== WHAT THE EXERCISE ASKS ==
With the material below, print exactly the lines between the line holding "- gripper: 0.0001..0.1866" and the line holding "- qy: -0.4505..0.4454", inclusive. Add nothing else.

== RECORDS PROVIDED ==

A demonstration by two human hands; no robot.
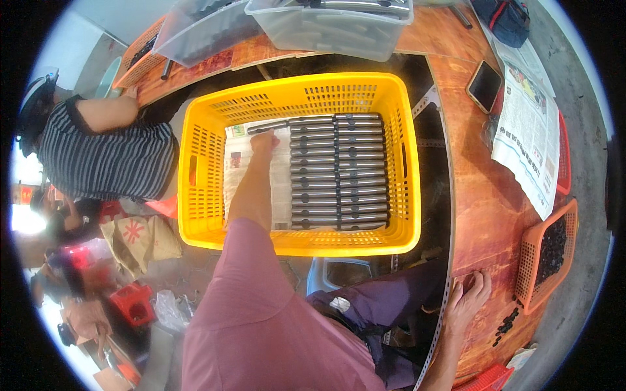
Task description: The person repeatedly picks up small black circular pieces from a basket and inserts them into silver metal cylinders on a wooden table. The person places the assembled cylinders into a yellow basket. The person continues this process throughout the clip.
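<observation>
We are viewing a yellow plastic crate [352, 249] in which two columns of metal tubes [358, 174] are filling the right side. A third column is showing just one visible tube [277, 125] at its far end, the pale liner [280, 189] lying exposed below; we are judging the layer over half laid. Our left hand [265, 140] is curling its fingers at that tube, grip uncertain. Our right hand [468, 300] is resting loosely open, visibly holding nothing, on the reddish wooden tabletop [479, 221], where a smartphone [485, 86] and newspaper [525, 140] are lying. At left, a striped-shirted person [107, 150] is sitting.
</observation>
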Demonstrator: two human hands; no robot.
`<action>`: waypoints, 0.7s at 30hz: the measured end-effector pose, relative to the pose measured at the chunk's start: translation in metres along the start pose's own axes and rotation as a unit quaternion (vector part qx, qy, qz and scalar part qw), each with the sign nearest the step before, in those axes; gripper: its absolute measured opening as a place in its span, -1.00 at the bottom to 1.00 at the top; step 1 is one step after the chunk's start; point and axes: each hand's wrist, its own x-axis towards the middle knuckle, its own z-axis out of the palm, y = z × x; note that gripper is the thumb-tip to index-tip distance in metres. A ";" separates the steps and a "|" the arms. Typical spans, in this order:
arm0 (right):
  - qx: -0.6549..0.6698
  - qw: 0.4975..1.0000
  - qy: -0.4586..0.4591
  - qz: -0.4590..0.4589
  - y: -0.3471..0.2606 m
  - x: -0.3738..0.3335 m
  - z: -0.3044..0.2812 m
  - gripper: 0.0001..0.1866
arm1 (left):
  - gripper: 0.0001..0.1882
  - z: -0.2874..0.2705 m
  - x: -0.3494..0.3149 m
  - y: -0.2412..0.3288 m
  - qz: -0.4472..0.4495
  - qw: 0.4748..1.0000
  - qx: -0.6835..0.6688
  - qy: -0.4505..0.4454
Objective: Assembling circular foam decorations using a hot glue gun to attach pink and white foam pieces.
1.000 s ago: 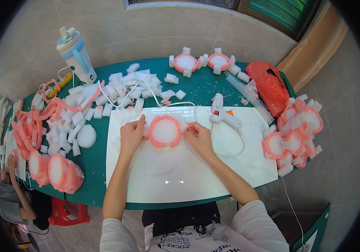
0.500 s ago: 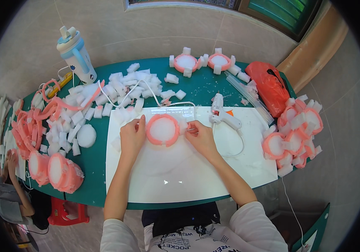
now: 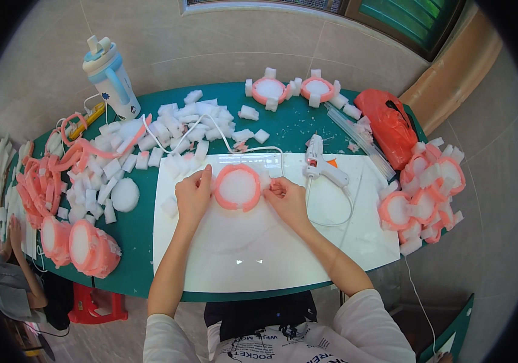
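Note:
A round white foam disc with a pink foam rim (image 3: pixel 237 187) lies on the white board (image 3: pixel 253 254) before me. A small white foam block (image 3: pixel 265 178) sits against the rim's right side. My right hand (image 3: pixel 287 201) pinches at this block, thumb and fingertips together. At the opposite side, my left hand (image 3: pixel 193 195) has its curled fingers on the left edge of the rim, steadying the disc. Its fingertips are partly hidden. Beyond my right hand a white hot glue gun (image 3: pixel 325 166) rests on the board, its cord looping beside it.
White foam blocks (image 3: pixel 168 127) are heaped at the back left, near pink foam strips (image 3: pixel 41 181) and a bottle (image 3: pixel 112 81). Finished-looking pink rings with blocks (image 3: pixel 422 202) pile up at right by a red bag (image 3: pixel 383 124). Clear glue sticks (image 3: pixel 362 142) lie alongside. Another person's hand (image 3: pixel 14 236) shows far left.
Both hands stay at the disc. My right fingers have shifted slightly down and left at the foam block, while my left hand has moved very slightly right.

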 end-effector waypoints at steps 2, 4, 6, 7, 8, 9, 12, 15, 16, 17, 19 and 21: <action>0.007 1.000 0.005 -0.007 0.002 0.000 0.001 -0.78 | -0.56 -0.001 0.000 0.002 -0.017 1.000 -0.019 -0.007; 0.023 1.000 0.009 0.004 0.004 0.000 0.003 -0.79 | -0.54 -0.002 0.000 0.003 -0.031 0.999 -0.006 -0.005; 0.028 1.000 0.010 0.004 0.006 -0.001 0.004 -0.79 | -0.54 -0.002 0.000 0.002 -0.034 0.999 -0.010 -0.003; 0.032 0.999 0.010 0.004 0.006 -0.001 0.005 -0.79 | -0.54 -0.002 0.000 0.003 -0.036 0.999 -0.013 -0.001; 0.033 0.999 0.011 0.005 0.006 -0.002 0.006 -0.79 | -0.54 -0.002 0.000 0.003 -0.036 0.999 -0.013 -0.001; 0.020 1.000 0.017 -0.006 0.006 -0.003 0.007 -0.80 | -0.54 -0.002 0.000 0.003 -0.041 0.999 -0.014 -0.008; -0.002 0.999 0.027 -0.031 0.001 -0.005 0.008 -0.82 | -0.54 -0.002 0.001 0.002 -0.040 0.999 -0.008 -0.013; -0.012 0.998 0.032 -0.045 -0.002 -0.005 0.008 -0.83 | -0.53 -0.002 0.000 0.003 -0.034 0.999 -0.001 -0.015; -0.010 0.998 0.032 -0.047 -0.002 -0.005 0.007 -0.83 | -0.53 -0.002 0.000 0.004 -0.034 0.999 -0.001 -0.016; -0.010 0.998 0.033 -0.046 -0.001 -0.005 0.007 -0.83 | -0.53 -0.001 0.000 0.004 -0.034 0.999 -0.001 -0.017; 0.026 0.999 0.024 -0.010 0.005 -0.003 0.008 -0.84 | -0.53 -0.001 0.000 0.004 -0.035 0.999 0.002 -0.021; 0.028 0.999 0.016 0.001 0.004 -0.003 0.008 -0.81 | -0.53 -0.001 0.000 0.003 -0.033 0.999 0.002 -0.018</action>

== OUTPUT BELOW ==
  - gripper: 0.0001..0.1866
arm1 (left):
  - gripper: 0.0001..0.1882
  - z: -0.2874..0.2705 m
  - x: -0.3494..0.3149 m
  - y: -0.2412..0.3288 m
  - qz: -0.4472..0.4495
  - qw: 0.4748..1.0000
  - qx: -0.6835..0.6688
  - qy: -0.4505..0.4454

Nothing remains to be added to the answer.